Jeder Jugendliche wartet unter anderem deswegen sehnlich auf seinen achtzehnten Geburtstag weil er dann die Führerscheinprüfung ablegen kann. Die Fahrerlaubnis kann man in jeder beliebigen Fahrschule in Deutschland erhalten. Die Ausgaben dafür übersteigen jedoch in der Regel den Etat eines sich noch in der Ausbildung befindlichen Jugendlichen. Sollte man sich mit dem Gedanken tragen, eine militärische Karriere einzuschlagen, kann man das Nützliche mit dem Angenehmen verbinden und in den Genuss eines kostenfreien Führerscheins kommen. Die bei militärischen Fahrschulen erworbenen Führerscheine kann man für zivile Anwendung umschreiben.
Was darf eine Fahrschule kosten? Das ist eine der brennenden Fragen, die einen Jugendlichen mit 17 bis 18 Jahren interessiert. Diese Frage nach Fahrschule Preisen lässt sich bedauerlicherweise nicht pauschal beantworten. Zuerst sind Fahrschulen privatwirtschaftliche Firmen die keiner behördlichen Gebührenordnung unterliegen. Sie müssen deshalb so wirtschaften wie jedes andere Gewerbe ebenso das sich nach der Marktsituation und dem Wettbewerb richten muss. Zum Anderen besteht die Ausbildung aus verschiedenen Modulen, also Bausteinen, die persönlich verschieden zusammengesetzt werden können.
Der Gesetzgeber schreibt zwar nicht vor wie hoch die Fahrschule Preise sind aber er bestimmt einen Mindestkatalog von Anforderungen vor, die ausgebildet und in einer abschließenden Prüfung bestätigt werden müssen. Obwohl die meisten Führerscheinneulinge die Fahrerlaubnis der Klasse B für PKW erwerben wollen, sei der Vollständigkeit halber angeführt dass seit dem 1.1.1999 in der EU insgesamt 16 Führerscheinklassen existieren mit den verschiedenen Anforderungen.
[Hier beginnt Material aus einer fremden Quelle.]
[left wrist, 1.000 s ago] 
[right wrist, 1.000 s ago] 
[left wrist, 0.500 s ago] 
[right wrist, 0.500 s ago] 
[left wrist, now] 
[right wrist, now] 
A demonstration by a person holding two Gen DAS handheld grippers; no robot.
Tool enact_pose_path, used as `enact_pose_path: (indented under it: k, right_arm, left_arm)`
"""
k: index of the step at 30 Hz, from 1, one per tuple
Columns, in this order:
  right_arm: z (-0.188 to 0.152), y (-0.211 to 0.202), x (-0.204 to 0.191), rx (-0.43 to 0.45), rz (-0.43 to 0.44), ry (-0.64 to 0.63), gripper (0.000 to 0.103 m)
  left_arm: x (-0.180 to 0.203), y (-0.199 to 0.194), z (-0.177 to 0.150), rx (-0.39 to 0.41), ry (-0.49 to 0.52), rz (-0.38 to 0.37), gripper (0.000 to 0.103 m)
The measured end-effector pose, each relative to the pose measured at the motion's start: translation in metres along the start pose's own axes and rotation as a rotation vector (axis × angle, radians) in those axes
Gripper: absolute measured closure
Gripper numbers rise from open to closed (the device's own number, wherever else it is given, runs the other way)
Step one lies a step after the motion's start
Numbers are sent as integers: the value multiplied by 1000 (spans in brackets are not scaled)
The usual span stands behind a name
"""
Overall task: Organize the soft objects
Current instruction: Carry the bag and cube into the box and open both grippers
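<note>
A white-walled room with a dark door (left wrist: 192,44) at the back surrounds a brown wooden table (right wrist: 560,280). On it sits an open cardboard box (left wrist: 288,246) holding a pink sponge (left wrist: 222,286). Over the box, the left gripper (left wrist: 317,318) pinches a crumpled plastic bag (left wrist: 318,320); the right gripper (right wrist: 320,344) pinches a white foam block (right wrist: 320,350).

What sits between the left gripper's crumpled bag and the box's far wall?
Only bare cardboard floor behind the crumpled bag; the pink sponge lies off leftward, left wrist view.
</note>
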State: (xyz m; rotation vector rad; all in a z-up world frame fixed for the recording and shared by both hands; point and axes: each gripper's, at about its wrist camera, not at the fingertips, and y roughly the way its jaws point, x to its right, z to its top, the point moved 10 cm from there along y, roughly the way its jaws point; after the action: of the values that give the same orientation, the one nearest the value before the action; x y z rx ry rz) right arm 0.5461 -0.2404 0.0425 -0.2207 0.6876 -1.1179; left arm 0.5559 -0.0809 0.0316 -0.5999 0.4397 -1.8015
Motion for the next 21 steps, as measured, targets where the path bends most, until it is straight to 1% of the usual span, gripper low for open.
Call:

Es ist verständlich dass die Ausbildung für den Betrieb eines Mofas preiswerter ist als die für ein Kraftfahrzeug oder einen LKW. Wie bei jeder Ausbildung hängt auch hier der Lernerfolg von den persönlichen Fähigkeiten und dem Willen des Auszubildenden ab. Der eine lernt schneller und schafft die Prüfung beim ersten Mal, ein anderer wiederum braucht zwei oder mehr Versuche. Es existiert ebenso absolut die Chance das die sich als billig anpreisende Fahrschule am Schluss die teure erweist weil sie wegen einer niedrigeren Qualität eine höhere Durchfallquote hat als eine andere, die auf den ersten Blick kostspielig erscheint. Natürlich spielt auch die Region eine Rolle. Der Führerschein kann in Hamburg durchaus preiswerter sein als in München.
Grundsätzlich sollte man misstrauisch sein bei allzu offensichtlich hervorgestellten Billigangeboten. Ehrliche Fahrschulen haben ihren Preis weil ebenfalls gute Fahrlehrer ihren Preis haben. Wenn Sie auf der Suche nach einer Fahrschule sind studieren Sie anfangs im WorldWideWeb die Fahrschulen in Deutschland und deren Inserate. Hier gibt es oft die Chance verschiedene Alternativen zu berechnen und zu vergleichen. Mit den dort erfahrenen Erkenntnissen erkundigen Sie sich bei Freunden und Bekannten nach deren gemachten Erfahrungen. Suchen Sie mehrere in Ihrer Nachbarschaft gelegenen Fahrschulen auf und lassen sich individuell beraten. Auch die zwischenmenschliche „Chemie“ ist ein bedeutender Faktor für den Lernerfolg besonders in der Praxis. Vielleicht lässt man Sie ja sogar an einer Fahrstunde teilnehmen bei der Sie den Ausbilder „life“ erleben können.